(EXERCISE OBJECTIVE) This task calls for copying each line below that contains "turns".

(RECORDED DATA)
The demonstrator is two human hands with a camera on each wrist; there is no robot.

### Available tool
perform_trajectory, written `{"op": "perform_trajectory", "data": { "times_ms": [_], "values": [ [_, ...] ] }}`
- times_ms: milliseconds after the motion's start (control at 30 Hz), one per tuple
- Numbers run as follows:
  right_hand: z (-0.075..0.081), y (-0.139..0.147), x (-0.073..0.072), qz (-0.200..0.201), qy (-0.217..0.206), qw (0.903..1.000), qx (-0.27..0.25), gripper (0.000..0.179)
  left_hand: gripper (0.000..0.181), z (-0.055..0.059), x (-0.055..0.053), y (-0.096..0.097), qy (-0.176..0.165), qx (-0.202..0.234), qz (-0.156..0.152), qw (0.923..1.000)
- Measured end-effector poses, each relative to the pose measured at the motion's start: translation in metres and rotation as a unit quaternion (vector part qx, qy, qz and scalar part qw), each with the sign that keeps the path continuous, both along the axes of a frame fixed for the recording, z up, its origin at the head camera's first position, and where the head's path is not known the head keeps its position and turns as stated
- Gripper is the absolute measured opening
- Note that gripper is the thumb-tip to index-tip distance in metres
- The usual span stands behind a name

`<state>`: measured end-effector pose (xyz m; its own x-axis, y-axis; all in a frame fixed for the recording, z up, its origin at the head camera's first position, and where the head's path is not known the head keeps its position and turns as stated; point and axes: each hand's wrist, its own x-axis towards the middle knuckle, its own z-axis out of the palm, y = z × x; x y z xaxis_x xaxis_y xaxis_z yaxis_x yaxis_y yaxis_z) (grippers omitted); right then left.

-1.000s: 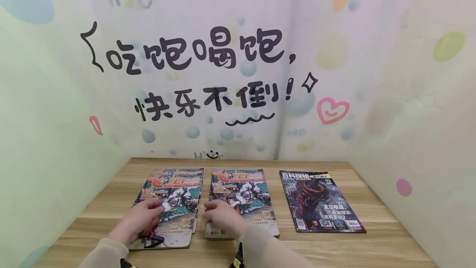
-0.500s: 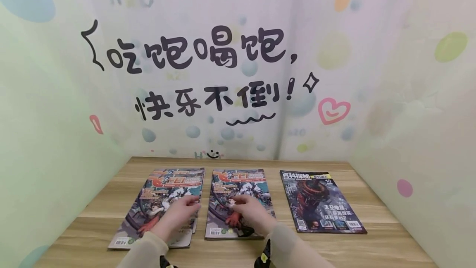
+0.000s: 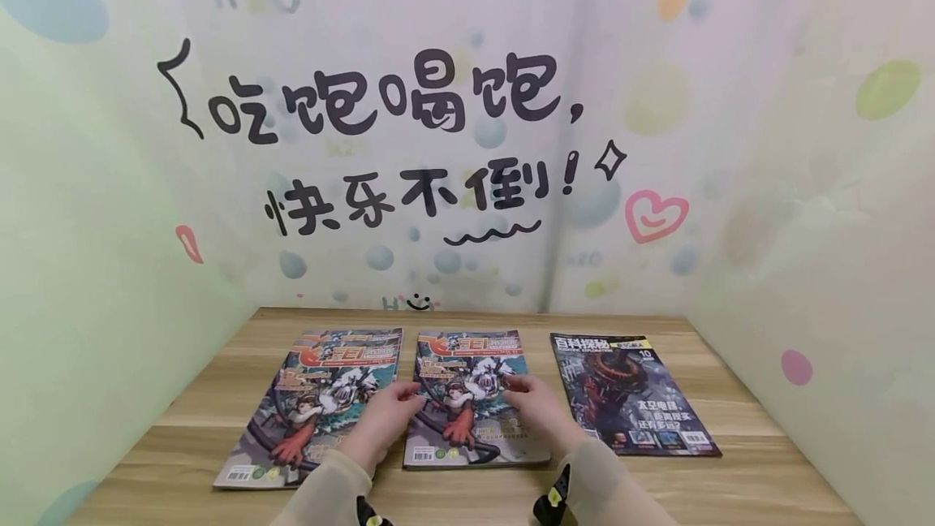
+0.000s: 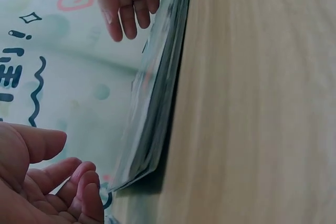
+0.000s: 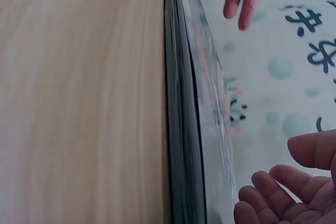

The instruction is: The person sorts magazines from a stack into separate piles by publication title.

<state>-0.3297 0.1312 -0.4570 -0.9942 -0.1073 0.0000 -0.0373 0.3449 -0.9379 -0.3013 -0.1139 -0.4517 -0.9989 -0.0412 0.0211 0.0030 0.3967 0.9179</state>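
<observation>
In the head view the middle magazine, with a colourful illustrated cover, lies flat between my two hands. My left hand is at its left edge, and my right hand is over its right edge. Both wrist views show relaxed, slightly bent fingers, with nothing gripped by the left hand or the right hand. Seen edge-on from the left wrist, the magazine pile has several thin layers. Left of my hands lie magazines with the same cover, the upper one overlapping another.
A dark magazine with a red machine on its cover lies at the right. Everything rests on a wood-grain table. A pale curtain with printed lettering hangs behind, and side walls enclose the table.
Both hands have moved rightward from the left and middle magazines. They passed over the covers and now stand on either side of the middle magazine. The magazines appear to have stayed in place.
</observation>
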Motion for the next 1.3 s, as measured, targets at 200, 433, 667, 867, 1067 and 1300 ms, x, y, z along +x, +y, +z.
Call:
{"op": "perform_trajectory", "data": {
  "times_ms": [200, 433, 667, 867, 1067, 1300],
  "values": [
    [-0.005, 0.018, -0.001, -0.044, -0.019, 0.9988, -0.01, 0.044, 0.043, -0.007, -0.003, 0.006, -0.023, 0.013, 0.005, 0.9996],
    [-0.015, 0.026, -0.003, -0.082, -0.038, 0.9958, 0.016, 0.043, 0.043, -0.012, -0.002, 0.008, -0.025, 0.013, 0.02, 0.9994],
    [-0.018, 0.027, -0.002, -0.086, -0.032, 0.9951, 0.037, 0.045, 0.041, -0.012, -0.002, 0.007, -0.026, 0.005, 0.021, 0.9994],
    [-0.018, 0.027, -0.001, -0.078, -0.042, 0.9954, 0.035, 0.052, 0.045, -0.013, -0.002, 0.009, -0.028, -0.014, 0.036, 0.9989],
    [-0.019, 0.026, 0.0, -0.074, -0.035, 0.9948, 0.06, 0.049, 0.057, -0.017, -0.002, 0.01, -0.021, -0.021, 0.045, 0.9986],
    [-0.016, 0.025, 0.0, -0.075, -0.041, 0.9926, 0.086, 0.05, 0.058, -0.021, -0.001, 0.012, -0.009, -0.046, 0.044, 0.998]
  ]
}}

(WRITTEN SOLUTION)
- Measured end-effector poses, each relative to the pose measured at the motion's start: translation in metres and rotation as a unit quaternion (vector part qx, qy, qz and scalar part qw), each with the sign that keeps the path continuous, both along the axes of a frame fixed for the recording, z up, its origin at the head camera's first position, and where the head's path is not known the head keeps its position and turns as stated
`<state>`: measured end-effector pose (xyz m; its own x-axis, y-axis; all in a frame fixed for the recording, z up, its origin at the head camera's first position, and where the head's path is not known the head keeps its position and turns as stated; point and axes: each hand's wrist, its own x-axis towards the middle knuckle, its own z-axis out of the palm, y = z × x; x y z xaxis_x xaxis_y xaxis_z yaxis_x yaxis_y yaxis_z) (grippers omitted); right then left.

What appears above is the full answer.